Не обращая внимания на ее слова, я спокойно заявила:
– А я надеюсь, что Карл скоро вернет себе корону. Только вчера я слышала, как один мудрый астролог предсказал, что сын мой вновь взойдет на престол в ближайшее время.
– Мне бы хотелось, чтобы он женился на испанской инфанте, – сказала Анна. – Но если этому моему желанию не суждено сбыться, я хочу, чтобы супругой короля Франции стала Генриетта, которую я, как вам известно, люблю как собственную дочь. Он упрямый, мой Людовик, но я уже говорила с ним. – Глаза Анны сверкали. Она гордилась этой чертой характера сына, я же своих детей за нее порицала.
– Вы говорили с королем о моей Генриетте? – изумилась я.
Она кивнула.
– Он любит ее… надеюсь… – почти прошептала Анна.
– Он любит ее… как сестру, – возразила я. – Он всегда говорил, что жалеет ее, потому что она такая хрупкая и болезненная, и… бедная… Сердце он отдал Марии Манчини…
– Этого быть не может… – проговорила королева.
Потом, мгновение поколебавшись, она добавила:
– Я говорила также с кардиналом.
Я с ужасом смотрела на Анну. Она решилась говорить об этом с кардиналом! Она тоже, наверное, не в своем уме! Конечно же, Мазарини сделает все, чтобы брак Людовика с Марией Манчини состоялся. В полнейшее недоумение меня ввергли следующие слова Анны:
– Кардинал тоже считает, что это невозможно.
– Но она же его племянница! – вскричала я.
– Да, это так, – согласно кивнула Анна и тут же пояснила: – Но кардинал очень умный человек. Он сказал, что такой брак противоречит традициям монарших семей. Народ может отвергнуть такую королеву, возможно, даже восстать против нее. И тогда во всем обвинят его, Мазарини, первого министра королевства. Он считает, что брак Людовика и Марии будет пагубным для страны… и для него лично.

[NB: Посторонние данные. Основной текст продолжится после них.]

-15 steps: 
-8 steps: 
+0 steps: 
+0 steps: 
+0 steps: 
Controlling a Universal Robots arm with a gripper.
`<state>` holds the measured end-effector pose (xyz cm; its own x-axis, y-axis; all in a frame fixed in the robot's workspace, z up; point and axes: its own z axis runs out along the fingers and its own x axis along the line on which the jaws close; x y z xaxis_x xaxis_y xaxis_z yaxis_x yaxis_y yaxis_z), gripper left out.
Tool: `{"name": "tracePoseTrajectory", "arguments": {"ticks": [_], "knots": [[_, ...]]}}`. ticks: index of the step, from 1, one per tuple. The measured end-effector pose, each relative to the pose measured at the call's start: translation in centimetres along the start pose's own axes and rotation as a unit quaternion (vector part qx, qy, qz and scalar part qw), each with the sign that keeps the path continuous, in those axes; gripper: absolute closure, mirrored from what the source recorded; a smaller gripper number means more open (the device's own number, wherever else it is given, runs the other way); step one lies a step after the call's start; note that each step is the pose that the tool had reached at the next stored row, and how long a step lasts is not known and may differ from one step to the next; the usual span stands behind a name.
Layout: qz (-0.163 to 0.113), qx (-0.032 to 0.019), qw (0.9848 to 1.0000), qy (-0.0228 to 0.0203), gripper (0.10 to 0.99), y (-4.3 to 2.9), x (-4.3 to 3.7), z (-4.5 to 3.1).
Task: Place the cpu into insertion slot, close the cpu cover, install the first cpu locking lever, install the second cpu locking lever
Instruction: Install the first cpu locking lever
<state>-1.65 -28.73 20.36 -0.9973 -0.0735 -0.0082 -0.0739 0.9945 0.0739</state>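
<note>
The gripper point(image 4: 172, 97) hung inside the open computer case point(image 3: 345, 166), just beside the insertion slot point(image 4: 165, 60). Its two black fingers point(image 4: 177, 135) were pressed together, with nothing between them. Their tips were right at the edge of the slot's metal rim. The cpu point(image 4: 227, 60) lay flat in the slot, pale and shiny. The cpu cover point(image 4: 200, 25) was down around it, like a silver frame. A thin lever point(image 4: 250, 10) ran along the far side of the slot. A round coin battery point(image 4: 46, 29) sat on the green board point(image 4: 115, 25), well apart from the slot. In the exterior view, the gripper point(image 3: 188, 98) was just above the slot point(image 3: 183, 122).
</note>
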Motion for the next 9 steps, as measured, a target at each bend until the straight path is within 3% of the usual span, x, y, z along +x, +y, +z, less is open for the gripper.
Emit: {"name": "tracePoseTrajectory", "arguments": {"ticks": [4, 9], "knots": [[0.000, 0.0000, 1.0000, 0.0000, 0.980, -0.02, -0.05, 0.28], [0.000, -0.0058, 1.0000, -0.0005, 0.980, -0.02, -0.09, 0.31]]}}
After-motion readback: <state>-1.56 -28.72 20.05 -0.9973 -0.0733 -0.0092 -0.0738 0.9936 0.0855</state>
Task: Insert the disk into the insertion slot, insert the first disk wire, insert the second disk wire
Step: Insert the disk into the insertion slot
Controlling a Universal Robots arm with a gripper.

– Он в самом деле очень умный человек, – согласилась я.
– Самый умный, – с нежностью произнесла Анна. – Но Людовик разгневан. О, дорогая моя сестра, мне придется как можно скорее найти ему невесту.
И тогда я подумала, что невестой Людовика непременно должна стать моя любимая Генриетта. В глубине души я давно мечтала об этом брачном союзе. Если Генриетта станет королевой Франции, я наконец смогу удалиться от двора, обрести покой, а все остальные дела предоставить судьбе.
Однако спокойно не проходил ни один день. Следующая неприятность опять была связана с выходкой мадемуазель де Монпансье. Всегда и всюду, где бы она ни побывала, возникали конфликты. Совсем недавно прощенная за участие во Фронде, Анна-Луиза вновь появилась при дворе – такая же цветущая, как всегда, хотя, возможно, слегка утратившая прежний блеск.
Кардинал Мазарини пригласил меня с Генриеттой на ужин, на котором должны были присутствовать король и герцог Анжуйский. Я всегда с радостью принимала приглашения туда, где бывал король, и этот вечер обещал доставить нам много удовольствия. Так и было, не считая одного происшествия. Когда мы после ужина покидали зал, мадемуазель де Монпансье оказалась вдруг впереди моей дочери. Подобное могло означать только одно: Анна-Луиза считала себя выше Генриетты по рождению. Это была неслыханная дерзость.
Я уже прошла вперед, ожидая, что следом за мной поспешает Генриетта, а когда вдруг обнаружила, что это не так, я пришла в ярость. С трудом совладав с собой, я в душе пожелала племяннице провалиться в тартарары.
Однако на этом дело не кончилось, ибо слух о неприличном поведении мадемуазель дошел до кардинала. Ярый сторонник придворного этикета, он был глубоко уязвлен, ибо прискорбный случай нарушения всех правил имел место в его доме.
Спустя несколько дней кардинал снова пригласил гостей. За ужином собрались король, герцог Анжуйский и мадемуазель де Монпансье. На этот раз ни я, ни Генриетта приглашения не получили. И слава Богу!
На ужине присутствовало много людей, и вскоре мне пересказали разговор за столом.